This tutorial and associated technical appendix have been modified from and are based on the BMD (BIOMED) statistical package
documentation associated with the BMD08M factor analysis program.
Documentation and the BMD08M program were developed under a National Science Foundation grant.
OVERVIEW:
Factor analysis is a data reduction technique for identifying the internal structure of a set of variables. Unlike other
techniques like Regression analysis or ANOVA, factor analysis does not require that predictor and criterion
variables be defined. Factor analysis attempts to identify the relationship between all variables included in the analysis
set.
Factor analysis is decompositional in nature in that it identifies the underlying relationships that
exist within a set of variables. Factor analysis creates groups of metric variables (interval or ratio scaled) called factors. A factor is an underlying quality found to be characteristic of the original variables. Two types of factors exist. Common factors have
effects shared in common with more than one observed variable. Unique factors have effects that are unique to a
specific variable.
OBJECTIVES OF THE FACTOR ANALYSIS :
The basic objectives of a Factor Analysis are:
i) To determine how many factors are needed to explain the set of variables
ii) To find the extent to which each variable is associated with each of a set of common factors.

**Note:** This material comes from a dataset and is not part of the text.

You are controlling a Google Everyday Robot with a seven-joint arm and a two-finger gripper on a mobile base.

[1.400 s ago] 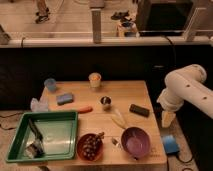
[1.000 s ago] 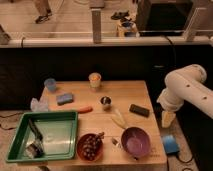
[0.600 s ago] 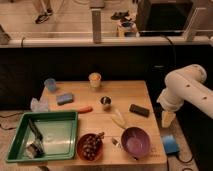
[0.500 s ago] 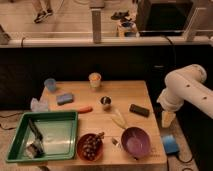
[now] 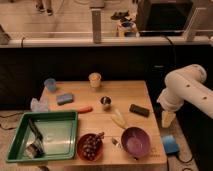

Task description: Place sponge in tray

iii) To provide interpretation to the common factors.
iv) To determine the amount of each factor possessed by each observation. (Identified by the factor scores)
In summary then, the goal is to explain a portion of their variance in the set of variables input into the analysis by identifying certain underlying common
dimensions... called the factors. Factor analysis helps in identifying this set of k dimensions underlying the m variables
in a data set (where k < m).
A Factor Analysis Example:
For discussion purposes, consider the following five variable data set that is later used for the
Factor program.
79652 55462 12345 16523 46525 79665 65321 98653 46521 65435
32165 56523 65454 16589 98965 73195 15937 35079 62486 46428
This data represents the scores (0 to 9 scale) of 20 students on five finals (e.g. Math, English, History, Geography,
Science). Can we say that the students' exam grades in the different subjects are related? The relationship between the
student grades are not directly measureable, but are in fact latent. Grades in different courses could be related because
of the student's intellectual capabilities, memory capacity, or just interest. Although it should be noted that the test
grades of one person may not be completely correlated with one another, we can conclude that the grades in all subject
areas should depend to some degree on the general intelligence or other factors common to the learning of the subject
material. Accordingly, we may identify one or more factors that explain the `common' portion of the variance in the
original raw scores.
Organizing Your Data for Factor Analysis
Data sets are traditionally in the form of an observations
by variables matrix. Some researchers may, however, have need for analysis of data forms that do not conform to the
traditional mode. For example, occasions (repeated measures) may be included or data matrices could be transposed.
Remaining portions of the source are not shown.